→ **WORK INSTRUCTION**: Only one portion of the data is to be written out: from the line bearing "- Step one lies" through the line bearing "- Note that". Write it exactly as it appears.

:: DATASET

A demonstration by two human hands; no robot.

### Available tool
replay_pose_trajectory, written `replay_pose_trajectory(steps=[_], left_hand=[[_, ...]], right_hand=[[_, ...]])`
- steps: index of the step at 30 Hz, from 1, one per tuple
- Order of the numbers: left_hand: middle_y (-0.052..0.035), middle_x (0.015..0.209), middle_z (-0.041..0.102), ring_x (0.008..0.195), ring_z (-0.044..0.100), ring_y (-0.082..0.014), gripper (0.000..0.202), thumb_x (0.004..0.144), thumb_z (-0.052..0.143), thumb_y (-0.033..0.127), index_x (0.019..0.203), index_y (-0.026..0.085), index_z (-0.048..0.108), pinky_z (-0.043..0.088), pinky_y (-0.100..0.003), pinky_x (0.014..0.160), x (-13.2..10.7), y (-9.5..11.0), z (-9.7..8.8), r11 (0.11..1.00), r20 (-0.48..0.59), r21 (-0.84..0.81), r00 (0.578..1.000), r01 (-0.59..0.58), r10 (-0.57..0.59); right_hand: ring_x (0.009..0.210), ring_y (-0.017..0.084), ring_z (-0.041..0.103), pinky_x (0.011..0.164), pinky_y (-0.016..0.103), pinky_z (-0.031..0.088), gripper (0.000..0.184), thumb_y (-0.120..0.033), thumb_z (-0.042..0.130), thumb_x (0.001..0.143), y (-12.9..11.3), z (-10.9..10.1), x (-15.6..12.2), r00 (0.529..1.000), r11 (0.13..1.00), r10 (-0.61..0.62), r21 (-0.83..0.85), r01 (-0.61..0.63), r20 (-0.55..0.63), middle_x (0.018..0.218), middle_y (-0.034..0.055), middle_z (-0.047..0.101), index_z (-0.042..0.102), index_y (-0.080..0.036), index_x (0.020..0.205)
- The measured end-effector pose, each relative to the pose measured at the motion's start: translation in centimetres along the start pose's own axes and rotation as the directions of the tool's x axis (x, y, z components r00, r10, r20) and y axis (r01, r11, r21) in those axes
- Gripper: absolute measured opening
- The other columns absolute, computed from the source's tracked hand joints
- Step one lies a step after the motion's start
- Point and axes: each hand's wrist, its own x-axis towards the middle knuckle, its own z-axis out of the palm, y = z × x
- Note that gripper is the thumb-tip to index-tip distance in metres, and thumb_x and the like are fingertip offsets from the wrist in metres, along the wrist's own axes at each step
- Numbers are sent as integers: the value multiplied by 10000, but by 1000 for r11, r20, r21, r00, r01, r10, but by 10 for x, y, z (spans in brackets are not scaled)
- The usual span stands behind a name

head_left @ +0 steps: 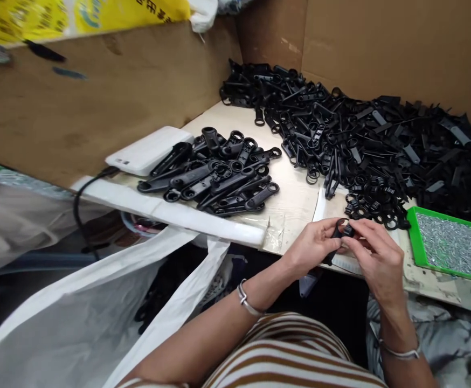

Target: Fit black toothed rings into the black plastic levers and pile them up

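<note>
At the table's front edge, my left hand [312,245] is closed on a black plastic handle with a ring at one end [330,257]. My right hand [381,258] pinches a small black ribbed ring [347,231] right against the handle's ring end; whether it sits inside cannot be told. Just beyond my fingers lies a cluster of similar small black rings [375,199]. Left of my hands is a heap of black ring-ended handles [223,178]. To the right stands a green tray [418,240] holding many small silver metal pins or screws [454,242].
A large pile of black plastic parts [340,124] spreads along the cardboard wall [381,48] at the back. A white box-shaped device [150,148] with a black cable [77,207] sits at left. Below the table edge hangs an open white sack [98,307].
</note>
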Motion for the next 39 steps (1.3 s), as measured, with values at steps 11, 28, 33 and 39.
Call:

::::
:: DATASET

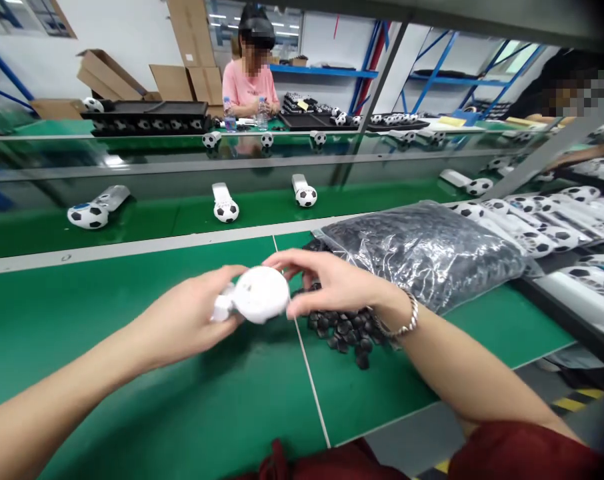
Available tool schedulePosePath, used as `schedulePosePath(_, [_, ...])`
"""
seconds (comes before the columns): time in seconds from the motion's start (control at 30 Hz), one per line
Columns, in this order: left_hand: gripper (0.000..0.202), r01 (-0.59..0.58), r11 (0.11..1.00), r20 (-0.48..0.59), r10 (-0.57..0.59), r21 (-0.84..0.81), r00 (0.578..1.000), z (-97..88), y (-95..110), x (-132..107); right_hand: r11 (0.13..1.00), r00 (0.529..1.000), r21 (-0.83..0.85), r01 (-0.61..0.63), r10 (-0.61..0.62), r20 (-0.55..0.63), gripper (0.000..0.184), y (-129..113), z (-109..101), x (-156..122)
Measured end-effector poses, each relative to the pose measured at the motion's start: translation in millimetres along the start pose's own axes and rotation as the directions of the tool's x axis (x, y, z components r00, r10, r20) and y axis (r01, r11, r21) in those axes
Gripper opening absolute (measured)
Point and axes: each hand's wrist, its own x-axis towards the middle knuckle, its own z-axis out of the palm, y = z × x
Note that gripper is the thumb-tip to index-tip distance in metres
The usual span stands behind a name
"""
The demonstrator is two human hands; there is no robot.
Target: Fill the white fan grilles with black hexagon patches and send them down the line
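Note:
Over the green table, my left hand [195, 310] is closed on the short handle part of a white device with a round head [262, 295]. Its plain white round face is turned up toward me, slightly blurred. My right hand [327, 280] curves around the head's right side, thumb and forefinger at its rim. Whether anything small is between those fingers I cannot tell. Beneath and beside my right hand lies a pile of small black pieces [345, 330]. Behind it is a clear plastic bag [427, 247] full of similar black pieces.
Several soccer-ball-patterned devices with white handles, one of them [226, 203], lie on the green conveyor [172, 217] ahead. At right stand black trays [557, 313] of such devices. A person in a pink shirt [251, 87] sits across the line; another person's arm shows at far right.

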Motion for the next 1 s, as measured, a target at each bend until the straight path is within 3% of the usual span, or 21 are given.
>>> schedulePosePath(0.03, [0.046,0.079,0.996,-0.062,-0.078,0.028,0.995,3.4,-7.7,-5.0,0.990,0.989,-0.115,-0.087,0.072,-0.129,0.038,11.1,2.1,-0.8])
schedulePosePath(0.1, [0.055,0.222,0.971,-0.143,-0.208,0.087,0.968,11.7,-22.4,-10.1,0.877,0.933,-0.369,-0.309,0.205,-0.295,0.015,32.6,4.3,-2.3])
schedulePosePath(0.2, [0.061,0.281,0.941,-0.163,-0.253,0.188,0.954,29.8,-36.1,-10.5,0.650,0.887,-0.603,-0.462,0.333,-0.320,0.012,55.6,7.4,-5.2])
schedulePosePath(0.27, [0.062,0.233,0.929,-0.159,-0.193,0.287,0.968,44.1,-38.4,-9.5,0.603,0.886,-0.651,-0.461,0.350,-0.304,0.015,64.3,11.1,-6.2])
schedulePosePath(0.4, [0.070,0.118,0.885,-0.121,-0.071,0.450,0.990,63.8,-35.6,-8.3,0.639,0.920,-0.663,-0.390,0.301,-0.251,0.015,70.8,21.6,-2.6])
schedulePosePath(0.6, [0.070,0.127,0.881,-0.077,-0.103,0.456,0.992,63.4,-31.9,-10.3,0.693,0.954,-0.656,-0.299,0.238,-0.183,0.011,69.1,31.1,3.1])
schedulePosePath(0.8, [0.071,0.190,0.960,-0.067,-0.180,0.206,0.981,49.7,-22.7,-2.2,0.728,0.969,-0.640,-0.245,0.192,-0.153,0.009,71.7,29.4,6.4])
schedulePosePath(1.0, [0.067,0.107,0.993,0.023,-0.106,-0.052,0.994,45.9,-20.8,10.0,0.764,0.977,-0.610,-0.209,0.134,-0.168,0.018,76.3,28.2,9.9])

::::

→ **SOLVED EXERCISE**:
- Step one lies a step after the motion's start
- Point and axes: each hand's wrist, its own x-axis towards the middle knuckle, its own z-axis out of the palm, y = z × x
- Note that gripper is the thumb-tip to index-tip distance in metres, and thumb_x and the like are fingertip offsets from the wrist in metres, along the wrist's own axes at each step

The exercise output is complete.